## Exercise
Transcribe everything in the listing below exactly, except the pictures.

## Supplied data
.....
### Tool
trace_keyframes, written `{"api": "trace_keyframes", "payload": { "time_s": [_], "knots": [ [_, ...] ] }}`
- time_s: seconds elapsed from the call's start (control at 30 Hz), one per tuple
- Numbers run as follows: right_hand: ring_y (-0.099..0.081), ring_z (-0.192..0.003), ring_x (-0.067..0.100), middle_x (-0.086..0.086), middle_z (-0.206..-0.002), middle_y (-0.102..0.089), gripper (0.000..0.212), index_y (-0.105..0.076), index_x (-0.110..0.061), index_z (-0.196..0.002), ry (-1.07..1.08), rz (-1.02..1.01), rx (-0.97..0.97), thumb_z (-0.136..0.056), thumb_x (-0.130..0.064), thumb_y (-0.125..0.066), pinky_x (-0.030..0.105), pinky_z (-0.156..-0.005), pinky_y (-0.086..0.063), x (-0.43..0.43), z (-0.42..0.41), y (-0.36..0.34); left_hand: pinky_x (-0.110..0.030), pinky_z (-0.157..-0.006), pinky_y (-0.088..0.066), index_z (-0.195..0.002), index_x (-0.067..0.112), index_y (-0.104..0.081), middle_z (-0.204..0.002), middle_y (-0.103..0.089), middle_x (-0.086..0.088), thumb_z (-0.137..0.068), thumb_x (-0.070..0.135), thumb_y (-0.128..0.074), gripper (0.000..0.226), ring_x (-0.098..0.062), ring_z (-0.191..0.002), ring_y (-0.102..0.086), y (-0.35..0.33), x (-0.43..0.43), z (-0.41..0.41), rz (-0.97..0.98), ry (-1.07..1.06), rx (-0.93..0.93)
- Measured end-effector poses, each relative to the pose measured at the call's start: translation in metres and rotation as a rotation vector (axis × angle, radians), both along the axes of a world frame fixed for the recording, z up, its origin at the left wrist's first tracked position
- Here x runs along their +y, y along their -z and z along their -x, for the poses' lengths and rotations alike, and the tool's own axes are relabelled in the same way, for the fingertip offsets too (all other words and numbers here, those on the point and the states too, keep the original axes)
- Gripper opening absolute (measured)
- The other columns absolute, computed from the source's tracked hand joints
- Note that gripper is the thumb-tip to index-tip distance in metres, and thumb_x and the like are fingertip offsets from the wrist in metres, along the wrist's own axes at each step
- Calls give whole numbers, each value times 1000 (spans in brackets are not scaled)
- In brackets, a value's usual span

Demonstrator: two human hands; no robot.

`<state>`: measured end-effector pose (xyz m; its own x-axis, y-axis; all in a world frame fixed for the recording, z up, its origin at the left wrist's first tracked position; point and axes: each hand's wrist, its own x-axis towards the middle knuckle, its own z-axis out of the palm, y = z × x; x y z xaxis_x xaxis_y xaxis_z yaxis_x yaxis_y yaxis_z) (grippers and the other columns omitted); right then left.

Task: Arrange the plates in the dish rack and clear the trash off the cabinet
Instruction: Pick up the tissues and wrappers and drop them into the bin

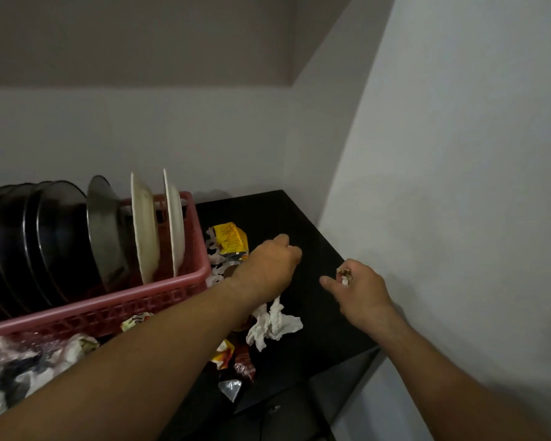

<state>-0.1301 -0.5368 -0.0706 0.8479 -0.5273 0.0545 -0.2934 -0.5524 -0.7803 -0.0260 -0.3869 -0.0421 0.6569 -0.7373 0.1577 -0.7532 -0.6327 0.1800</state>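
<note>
The right hand [360, 291] hovers near the right edge of the black counter [315, 224]. Its fingers are curled around a small crumpled scrap [344, 276], white and brownish, and one finger is stretched out to the left. The left hand [268, 265] is over the middle of the counter, apart from the right one, knuckles up and fingers tucked under. From where I stand I cannot tell whether it holds anything.

Just below the left wrist lies a crumpled white tissue [274, 323]. Beyond the hand, toward the far edge, sits a yellow wrapper [231, 241] with dark print on it, too blurred to read. Bits of white paper lie around it. Toward the near edge there is a red and yellow wrapper [225, 351], a dark red wrapper [244, 366] beside it with pale lettering I can't make out, and a silver foil scrap [231, 388].

To the left stands the pink dish rack [172, 300], its right wall just beside the trash. The plates stand on edge in it. Two white plates [145, 230] are nearest the hands, then a steel plate [107, 230], then a row of black plates [45, 237] leaning together. A printed wrapper [136, 321] lies against the rack's front wall. More crumpled paper and plastic [13, 370] is heaped at the near left.
</note>
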Motion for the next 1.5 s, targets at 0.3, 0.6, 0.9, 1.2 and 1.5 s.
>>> {"api": "trace_keyframes", "payload": {
  "time_s": [0.3, 0.6, 0.9, 1.2, 1.5],
  "knots": [
    [-50, -45, 7, -1, -58, -59, 41, -56, -18, -64, -21, 181, 22, -96, -44, -57, 15, -46, -37, 78, 23, -26, -25, -69, -47, -103, 23, -57, -109, -47, 2, -96, 32, -54, 11, -10, -85, -49, -26, 88, 33, 219, 2, -22],
    [-59, -72, 10, -7, -86, -59, 12, -46, -34, -91, -134, 243, 54, -98, -32, -55, 24, -55, -48, 131, 60, -23, -26, -68, -49, -106, 16, -60, -96, -63, -1, -100, 29, -47, 19, -13, -79, -61, -18, 155, 59, 142, 33, 65],
    [-50, -55, 9, -4, -65, -54, 43, -48, -28, -71, -107, 287, 52, -101, -53, -31, 26, -50, -32, 158, 99, -9, -22, -46, -26, -57, 26, -44, -53, -47, 7, -97, 54, -36, 49, -5, -48, -45, 9, 175, 112, 174, 4, -59],
    [-47, -59, 9, -5, -67, -49, 37, -41, -24, -65, -290, 177, 210, -101, -32, -44, 32, -61, -36, 189, 152, 93, -31, -58, -38, -70, 22, -57, -75, -54, 3, -99, 47, -36, 44, -18, -66, -55, 103, 211, 184, 13, -22, 8],
    [-55, -80, 26, 7, -88, -58, 29, -48, -15, -78, -422, 174, 481, -103, -29, -40, 32, -65, -35, 239, 188, 215, -29, -61, -39, -79, 21, -62, -80, -56, 5, -99, 49, -36, 44, -16, -73, -57, 234, 268, 212, -165, -66, 292]
  ]
}}
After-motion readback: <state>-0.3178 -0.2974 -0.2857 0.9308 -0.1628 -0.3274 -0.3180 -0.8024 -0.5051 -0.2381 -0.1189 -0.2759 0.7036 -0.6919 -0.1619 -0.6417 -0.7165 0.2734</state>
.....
## Answer to this task
### Tool
trace_keyframes, written `{"api": "trace_keyframes", "payload": { "time_s": [_], "knots": [ [_, ...] ] }}`
- time_s: seconds elapsed from the call's start (control at 30 Hz), one per tuple
- Numbers run as follows: right_hand: ring_y (-0.099..0.081), ring_z (-0.192..0.003), ring_x (-0.067..0.100), middle_x (-0.086..0.086), middle_z (-0.206..-0.002), middle_y (-0.102..0.089), gripper (0.000..0.212), index_y (-0.105..0.076), index_x (-0.110..0.061), index_z (-0.196..0.002), ry (-1.07..1.08), rz (-1.02..1.01), rx (-0.97..0.97), thumb_z (-0.136..0.056), thumb_x (-0.130..0.064), thumb_y (-0.125..0.066), pinky_x (-0.030..0.105), pinky_z (-0.156..-0.005), pinky_y (-0.086..0.063), x (-0.43..0.43), z (-0.42..0.41), y (-0.36..0.34); left_hand: pinky_x (-0.110..0.030), pinky_z (-0.157..-0.006), pinky_y (-0.088..0.066), index_z (-0.195..0.002), index_x (-0.067..0.112), index_y (-0.104..0.081), middle_z (-0.204..0.002), middle_y (-0.103..0.089), middle_x (-0.086..0.088), thumb_z (-0.137..0.068), thumb_x (-0.070..0.135), thumb_y (-0.128..0.074), gripper (0.000..0.226), ring_x (-0.098..0.062), ring_z (-0.191..0.002), ring_y (-0.102..0.086), y (-0.35..0.33), x (-0.43..0.43), z (-0.41..0.41), rz (-0.97..0.98), ry (-1.07..1.06), rx (-0.93..0.93)
- Measured end-effector poses, each relative to the pose measured at the call's start: translation in metres and rotation as a rotation vector (axis × angle, radians), both along the axes of a world frame fixed for the recording, z up, its origin at the left wrist's first tracked position
- Here x runs along their +y, y along their -z and z along their -x, for the poses' lengths and rotations alike, and the tool's own axes are relabelled in the same way, for the fingertip offsets too (all other words and numbers here, those on the point and the states too, keep the original axes)
- Gripper opening absolute (measured)
- The other columns absolute, computed from the source's tracked hand joints
- Note that gripper is the thumb-tip to index-tip distance in metres, and thumb_x and the like are fingertip offsets from the wrist in metres, along the wrist's own axes at each step
- Calls give whole numbers, each value times 1000 (spans in brackets are not scaled)
- In brackets, a value's usual span

Demonstrator: two human hands; no robot.

`<state>`: measured end-effector pose (xyz m; its own x-axis, y-axis; all in a world frame fixed for the recording, z up, its origin at the left wrist's first tracked position; point and axes: each hand's wrist, its own x-axis towards the middle knuckle, its own z-axis out of the palm, y = z × x; x y z xaxis_x xaxis_y xaxis_z yaxis_x yaxis_y yaxis_z) (grippers and the other columns omitted); right then left.

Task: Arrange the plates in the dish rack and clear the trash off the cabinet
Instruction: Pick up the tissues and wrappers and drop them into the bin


<state>-0.1301 -0.5368 -0.0706 0.8479 -0.5273 0.0545 -0.2934 -0.5524 -0.7803 -0.0260 -0.3869 -0.0421 0.6569 -0.7373 0.1577 -0.7532 -0.6327 0.1800</state>
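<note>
The right hand [360, 291] hovers near the right edge of the black counter [315, 224]. Its fingers are curled around a small crumpled scrap [344, 276], white and brownish, and one finger is stretched out to the left. The left hand [268, 265] is over the middle of the counter, apart from the right one, knuckles up and fingers tucked under. From where I stand I cannot tell whether it holds anything.

Just below the left wrist lies a crumpled white tissue [274, 323]. Beyond the hand, toward the far edge, sits a yellow wrapper [231, 241] with dark print on it, too blurred to read. Bits of white paper lie around it. Toward the near edge there is a red and yellow wrapper [225, 351], a dark red wrapper [244, 366] beside it with pale lettering I can't make out, and a silver foil scrap [231, 388].

To the left stands the pink dish rack [172, 300], its right wall just beside the trash. The plates stand on edge in it. Two white plates [145, 230] are nearest the hands, then a steel plate [107, 230], then a row of black plates [45, 237] leaning together. A printed wrapper [136, 321] lies against the rack's front wall. More crumpled paper and plastic [13, 370] is heaped at the near left.
</note>
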Motion for the next 1.5 s, targets at 0.3, 0.6, 0.9, 1.2 and 1.5 s.
>>> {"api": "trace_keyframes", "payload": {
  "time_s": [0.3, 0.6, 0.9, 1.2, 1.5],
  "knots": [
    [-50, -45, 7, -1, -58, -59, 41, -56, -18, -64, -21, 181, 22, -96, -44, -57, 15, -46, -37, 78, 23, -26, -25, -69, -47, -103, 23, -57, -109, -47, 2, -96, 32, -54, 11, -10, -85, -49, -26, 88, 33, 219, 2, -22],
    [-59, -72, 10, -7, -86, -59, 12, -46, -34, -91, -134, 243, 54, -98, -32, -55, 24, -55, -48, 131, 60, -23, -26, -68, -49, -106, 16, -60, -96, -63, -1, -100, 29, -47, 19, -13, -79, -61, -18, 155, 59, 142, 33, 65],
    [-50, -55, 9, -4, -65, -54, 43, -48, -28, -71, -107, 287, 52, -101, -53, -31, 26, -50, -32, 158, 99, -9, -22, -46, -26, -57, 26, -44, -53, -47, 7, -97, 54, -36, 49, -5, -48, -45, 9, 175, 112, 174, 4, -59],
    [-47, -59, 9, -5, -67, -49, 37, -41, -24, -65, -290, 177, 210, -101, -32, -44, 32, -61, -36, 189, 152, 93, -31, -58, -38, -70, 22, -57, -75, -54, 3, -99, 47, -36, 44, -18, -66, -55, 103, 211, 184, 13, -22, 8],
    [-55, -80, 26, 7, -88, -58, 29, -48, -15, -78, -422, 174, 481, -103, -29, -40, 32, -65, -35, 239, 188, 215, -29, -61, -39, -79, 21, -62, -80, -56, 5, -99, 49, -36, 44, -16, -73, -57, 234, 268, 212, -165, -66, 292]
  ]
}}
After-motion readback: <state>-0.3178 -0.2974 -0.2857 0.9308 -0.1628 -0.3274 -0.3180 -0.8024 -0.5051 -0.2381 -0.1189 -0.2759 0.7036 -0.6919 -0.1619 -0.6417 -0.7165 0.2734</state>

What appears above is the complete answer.